Von der Braugasse in die Milchstraße

Deutsches Zentrum für Astrophysik © NIKHEF

Deutsches Zentrum für Astrophysik (DZA) im Dialog

In den Weltraum schauen und dadurch die Region verändern? Auf den ersten Blick ist das ein gewagter Ansatz. Die Initiative für ein Deutsches Zentrum für Astrophysik (DZA) will genau das. Und sie ist sich sicher, der Vorschlag steht auf solidem Grund – wissenschaftlich, wirtschaftlich und auch ganz konkret.
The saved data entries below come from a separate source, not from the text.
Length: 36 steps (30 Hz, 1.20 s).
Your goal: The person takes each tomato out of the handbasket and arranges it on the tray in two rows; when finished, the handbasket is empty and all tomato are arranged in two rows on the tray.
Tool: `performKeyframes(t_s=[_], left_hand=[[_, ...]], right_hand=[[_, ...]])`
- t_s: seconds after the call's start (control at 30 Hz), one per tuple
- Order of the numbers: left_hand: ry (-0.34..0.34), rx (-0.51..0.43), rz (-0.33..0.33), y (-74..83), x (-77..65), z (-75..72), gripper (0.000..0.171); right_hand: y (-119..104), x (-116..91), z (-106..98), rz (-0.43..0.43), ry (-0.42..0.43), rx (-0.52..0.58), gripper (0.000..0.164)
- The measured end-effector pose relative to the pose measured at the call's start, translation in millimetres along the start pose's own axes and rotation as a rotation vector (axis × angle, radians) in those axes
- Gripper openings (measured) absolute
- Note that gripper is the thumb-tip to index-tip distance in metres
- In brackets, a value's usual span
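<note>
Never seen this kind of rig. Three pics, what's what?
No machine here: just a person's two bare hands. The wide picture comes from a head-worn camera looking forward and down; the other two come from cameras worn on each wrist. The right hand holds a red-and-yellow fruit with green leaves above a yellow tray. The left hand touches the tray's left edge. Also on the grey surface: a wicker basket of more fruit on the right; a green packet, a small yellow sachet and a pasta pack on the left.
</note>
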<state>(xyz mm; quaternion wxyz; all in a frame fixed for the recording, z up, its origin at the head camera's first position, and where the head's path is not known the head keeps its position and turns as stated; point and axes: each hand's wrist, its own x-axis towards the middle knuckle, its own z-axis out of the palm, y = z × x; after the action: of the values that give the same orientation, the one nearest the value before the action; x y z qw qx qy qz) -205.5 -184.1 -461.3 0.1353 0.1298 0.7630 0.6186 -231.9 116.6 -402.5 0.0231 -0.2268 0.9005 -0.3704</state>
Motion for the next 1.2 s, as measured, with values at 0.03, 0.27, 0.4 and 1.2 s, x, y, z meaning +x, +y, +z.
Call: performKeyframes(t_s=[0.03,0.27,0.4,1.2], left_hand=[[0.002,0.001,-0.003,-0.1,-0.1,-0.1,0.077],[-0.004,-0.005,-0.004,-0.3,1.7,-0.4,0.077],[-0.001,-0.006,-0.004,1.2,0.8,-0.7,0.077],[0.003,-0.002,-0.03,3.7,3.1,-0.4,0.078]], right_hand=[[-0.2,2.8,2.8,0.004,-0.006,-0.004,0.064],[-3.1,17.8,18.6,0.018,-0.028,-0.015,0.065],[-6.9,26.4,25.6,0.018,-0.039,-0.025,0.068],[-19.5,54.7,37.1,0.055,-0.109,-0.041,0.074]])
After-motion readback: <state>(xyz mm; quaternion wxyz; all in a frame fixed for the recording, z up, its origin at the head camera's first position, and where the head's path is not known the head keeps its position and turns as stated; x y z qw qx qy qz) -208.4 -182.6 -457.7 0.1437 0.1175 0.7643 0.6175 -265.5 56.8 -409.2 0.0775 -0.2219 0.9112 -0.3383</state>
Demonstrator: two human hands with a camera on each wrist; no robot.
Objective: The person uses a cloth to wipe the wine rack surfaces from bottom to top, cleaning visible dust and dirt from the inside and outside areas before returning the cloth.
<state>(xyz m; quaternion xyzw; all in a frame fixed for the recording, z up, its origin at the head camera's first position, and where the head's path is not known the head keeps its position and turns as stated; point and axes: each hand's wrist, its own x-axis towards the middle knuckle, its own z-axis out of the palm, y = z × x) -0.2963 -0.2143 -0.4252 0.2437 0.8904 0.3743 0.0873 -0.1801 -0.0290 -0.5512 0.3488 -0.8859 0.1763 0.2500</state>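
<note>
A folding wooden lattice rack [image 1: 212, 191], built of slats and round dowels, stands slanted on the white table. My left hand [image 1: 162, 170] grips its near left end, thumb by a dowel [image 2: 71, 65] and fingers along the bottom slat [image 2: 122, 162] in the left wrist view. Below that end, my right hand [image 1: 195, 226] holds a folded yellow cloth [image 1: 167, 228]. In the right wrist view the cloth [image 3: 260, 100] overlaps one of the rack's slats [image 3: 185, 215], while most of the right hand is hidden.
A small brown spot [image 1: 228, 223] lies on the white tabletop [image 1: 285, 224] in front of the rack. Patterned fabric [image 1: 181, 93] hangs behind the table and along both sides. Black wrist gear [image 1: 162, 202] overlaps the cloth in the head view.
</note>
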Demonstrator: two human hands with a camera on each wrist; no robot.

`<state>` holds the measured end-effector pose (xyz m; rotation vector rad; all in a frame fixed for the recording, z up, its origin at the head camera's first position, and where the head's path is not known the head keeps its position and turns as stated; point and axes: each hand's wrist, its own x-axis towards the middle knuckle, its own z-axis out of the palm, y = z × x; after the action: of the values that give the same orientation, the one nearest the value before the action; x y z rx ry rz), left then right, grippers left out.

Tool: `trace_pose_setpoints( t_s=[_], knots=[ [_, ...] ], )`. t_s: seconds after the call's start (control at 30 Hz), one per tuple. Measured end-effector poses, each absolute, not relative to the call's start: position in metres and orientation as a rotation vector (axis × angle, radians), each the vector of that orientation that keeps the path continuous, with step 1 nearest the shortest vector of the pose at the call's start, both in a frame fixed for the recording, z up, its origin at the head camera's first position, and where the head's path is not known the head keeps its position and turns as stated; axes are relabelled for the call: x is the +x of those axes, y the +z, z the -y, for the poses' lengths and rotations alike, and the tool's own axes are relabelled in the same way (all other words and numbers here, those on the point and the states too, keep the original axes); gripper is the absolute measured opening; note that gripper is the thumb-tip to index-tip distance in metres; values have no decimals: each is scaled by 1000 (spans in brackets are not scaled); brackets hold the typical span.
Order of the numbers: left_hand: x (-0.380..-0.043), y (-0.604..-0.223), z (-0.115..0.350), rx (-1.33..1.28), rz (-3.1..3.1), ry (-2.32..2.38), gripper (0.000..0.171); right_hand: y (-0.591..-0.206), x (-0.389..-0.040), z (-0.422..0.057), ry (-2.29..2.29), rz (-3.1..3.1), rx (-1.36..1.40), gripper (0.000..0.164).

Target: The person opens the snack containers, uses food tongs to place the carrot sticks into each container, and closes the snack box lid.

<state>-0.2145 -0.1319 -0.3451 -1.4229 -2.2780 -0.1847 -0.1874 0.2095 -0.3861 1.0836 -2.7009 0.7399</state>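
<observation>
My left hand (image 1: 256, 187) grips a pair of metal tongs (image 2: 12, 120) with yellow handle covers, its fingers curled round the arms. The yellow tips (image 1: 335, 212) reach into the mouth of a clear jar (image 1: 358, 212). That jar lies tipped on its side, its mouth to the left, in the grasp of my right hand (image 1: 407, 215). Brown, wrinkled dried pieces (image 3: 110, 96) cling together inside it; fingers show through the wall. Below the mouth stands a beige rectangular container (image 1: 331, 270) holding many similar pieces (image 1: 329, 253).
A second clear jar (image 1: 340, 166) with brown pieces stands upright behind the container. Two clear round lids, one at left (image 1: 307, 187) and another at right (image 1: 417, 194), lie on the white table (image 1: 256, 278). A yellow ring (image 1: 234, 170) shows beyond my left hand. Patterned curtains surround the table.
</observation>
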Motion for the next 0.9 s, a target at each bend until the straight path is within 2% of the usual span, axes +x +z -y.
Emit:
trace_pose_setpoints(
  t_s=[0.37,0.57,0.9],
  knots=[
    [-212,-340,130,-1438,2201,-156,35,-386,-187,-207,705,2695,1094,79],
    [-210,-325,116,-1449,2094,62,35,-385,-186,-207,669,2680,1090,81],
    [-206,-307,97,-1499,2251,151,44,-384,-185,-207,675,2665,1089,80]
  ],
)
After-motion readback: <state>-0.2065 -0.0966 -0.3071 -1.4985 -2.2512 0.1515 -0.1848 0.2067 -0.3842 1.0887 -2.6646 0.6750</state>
Gemeinsam mit der deutschen Astronomie und Astroteilchenphysik will die Initiative ein nationales Zentrum für astrophysikalischen Forschung mit internationaler Strahlkraft in der Lausitz gründen, das ressourcensparende Digitalisierung vorantreibt, neue Technologien entwickelt, für Transfer sorgt und neue Perspektiven schafft – vor allem für junge Menschen.
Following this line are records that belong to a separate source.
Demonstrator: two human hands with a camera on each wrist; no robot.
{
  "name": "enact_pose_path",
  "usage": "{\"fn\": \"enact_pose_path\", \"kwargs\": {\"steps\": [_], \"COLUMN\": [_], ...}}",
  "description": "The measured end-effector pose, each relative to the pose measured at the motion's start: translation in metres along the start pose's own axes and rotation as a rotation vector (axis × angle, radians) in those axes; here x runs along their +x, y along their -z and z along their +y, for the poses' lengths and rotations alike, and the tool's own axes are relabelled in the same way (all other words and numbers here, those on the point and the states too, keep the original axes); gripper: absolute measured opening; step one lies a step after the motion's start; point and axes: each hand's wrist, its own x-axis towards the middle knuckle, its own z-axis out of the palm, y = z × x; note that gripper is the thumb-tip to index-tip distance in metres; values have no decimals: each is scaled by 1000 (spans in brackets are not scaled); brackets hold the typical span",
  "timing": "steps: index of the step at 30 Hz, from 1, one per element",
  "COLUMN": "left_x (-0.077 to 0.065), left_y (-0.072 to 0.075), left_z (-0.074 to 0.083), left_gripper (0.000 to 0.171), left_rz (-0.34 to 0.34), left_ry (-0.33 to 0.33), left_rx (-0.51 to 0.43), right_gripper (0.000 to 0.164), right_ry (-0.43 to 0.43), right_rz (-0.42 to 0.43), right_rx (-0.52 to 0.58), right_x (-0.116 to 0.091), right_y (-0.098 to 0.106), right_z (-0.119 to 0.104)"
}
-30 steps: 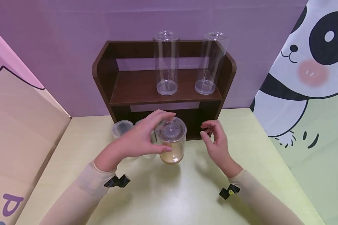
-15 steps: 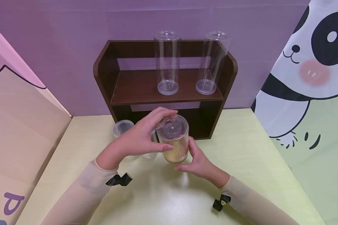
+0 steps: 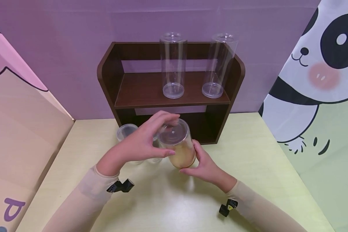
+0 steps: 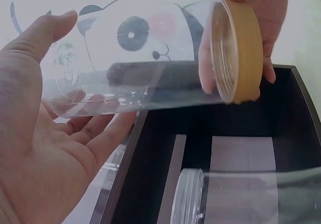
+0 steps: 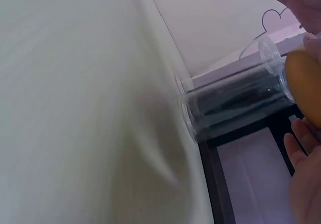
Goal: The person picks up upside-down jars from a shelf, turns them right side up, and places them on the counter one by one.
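Note:
A clear plastic jar point(image 3: 178, 137) is held base-up over the table, tilted with its yellow screw lid point(image 4: 248, 53) at the lower end. My left hand point(image 3: 145, 141) curls its thumb and fingers round the base end from the left. Down at the lid end, my right hand point(image 3: 206, 167) grips from the right, thumb in front. In the left wrist view, fingers of the right hand point(image 4: 271, 18) wrap the lid, and the jar appears see-through with nothing inside. The right wrist view catches the lid's flat orange-yellow face point(image 5: 303, 86) between the hands at the frame's edge.
Behind the jar stands a dark brown two-tier shelf point(image 3: 150, 104). Two tall clear jars, one near the middle point(image 3: 174, 71) and one at the right point(image 3: 217, 71), stand on its upper tier. Left of the held jar, partly behind my left hand, another clear jar point(image 3: 127, 131) stands beside a further jar point(image 3: 154, 158).
My right hand has come in from the right and taken hold of the lid end. The jar has tilted, its base leaning left and its lid end swinging right. My left hand stays at the base.

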Motion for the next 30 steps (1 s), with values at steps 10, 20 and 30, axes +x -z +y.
{"fn": "enact_pose_path", "kwargs": {"steps": [10, 20, 30], "left_x": [-17, -37, -45], "left_y": [7, 9, 6], "left_z": [-8, -14, -21], "left_gripper": [94, 88, 84], "left_rz": [13, 49, 61], "left_ry": [52, 109, 119], "left_rx": [-83, -59, -60], "right_gripper": [97, 86, 81], "right_ry": [56, 179, 214], "right_rz": [-23, -41, -16], "right_rx": [5, 41, 137], "right_x": [3, 10, 22], "right_y": [25, 48, 68], "right_z": [-6, -17, -39]}}
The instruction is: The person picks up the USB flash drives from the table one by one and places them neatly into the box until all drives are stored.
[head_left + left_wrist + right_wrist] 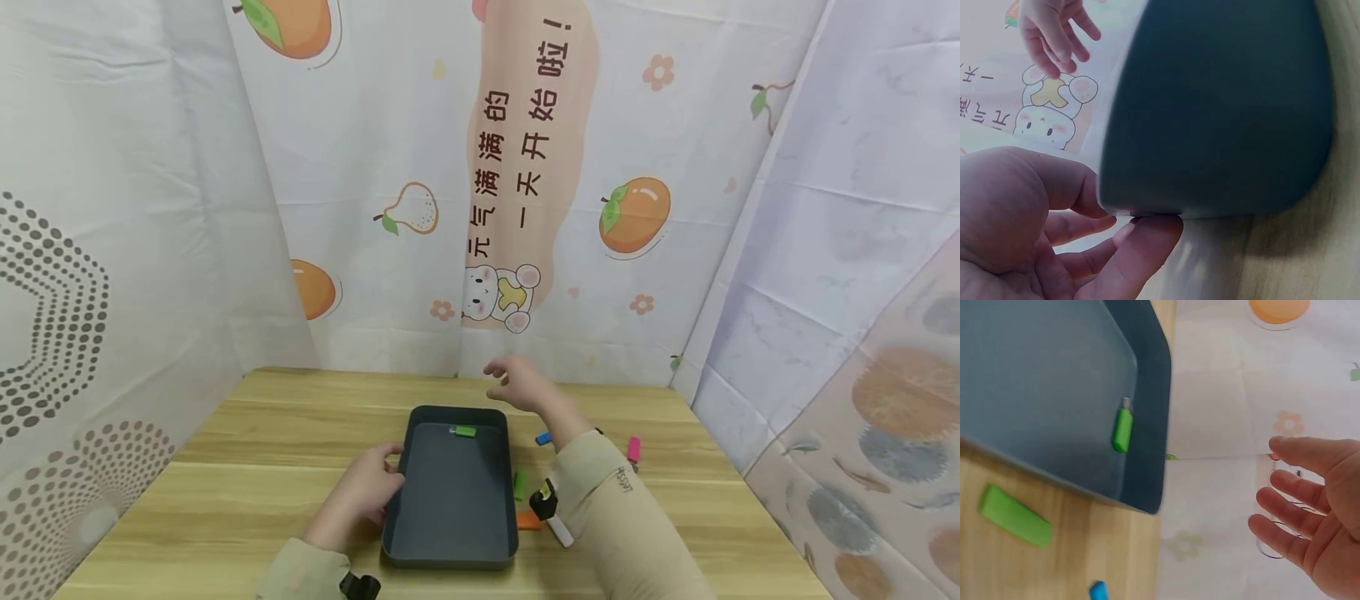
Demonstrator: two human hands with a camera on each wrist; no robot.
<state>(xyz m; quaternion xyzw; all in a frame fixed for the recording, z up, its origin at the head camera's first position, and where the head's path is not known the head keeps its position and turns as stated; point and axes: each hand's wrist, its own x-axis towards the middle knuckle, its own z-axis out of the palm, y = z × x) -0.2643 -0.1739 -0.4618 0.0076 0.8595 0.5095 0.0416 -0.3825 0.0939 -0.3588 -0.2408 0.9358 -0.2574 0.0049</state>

Vor allem mit diesen – aber auch allen anderen Interessierten – möchte das „DZA im Dialog“ ins Gespräch kommen.
Wozu braucht es ein Deutsches Zentrum für Astrophysik und was macht es?
Warum in der Lausitz? Was bringt ein solches Zentrum den Menschen in Hoyerswerda? Diese und andere Fragen stehen im Zentrum der Podiumsdiskussion mit:
Christian Stegmann ist Professor für Astroteilchenphysik an der Universität Potsdam, Direktor am Deutschen Elektronen Synchrotron (DESY), Leiter des DESY-Standortes Zeuthen in Brandenburg und Mitinitiator des Deutschen Zentrums für Astrophysik (DZA) in der Lausitz.

Maria Krause, 1989 in Hoyerswerda geboren. Sie studierte nach ihrem Abitur am Foucault-Gymnasium Physik und Astronomie in Cottbus, Polen und den Niederlanden. 2017 promovierte sie an der Humboldt-Universität Berlin. Ihre Forschung brachte sie von Argentinien über die Niederlande in die USA und zurück in die Heimat. Heute ist sie am Deutschen Elektronen-Synchrotron (DESY) für das Projektmanagement für das zukünftige Gammastrahlenobservatorium CTA mit Standorten auf La Palma und Chile zuständig.

Grit Lemke, Jahrgang 1965, wuchs in Hoyerswerda auf. Sie arbeitet als Journalistin, Autorin und Regisseurin. Ihr Dokumentarfilm „Gundermann Revier“ wurde 2020 für den Grimme-Preis nominiert. In ihrem Buch „Kinder von Hoy“ widmete sie sich der Jugend in ihrer Heimatstadt.

Und Schülerinnen und Schüler aus Hoyerswerda.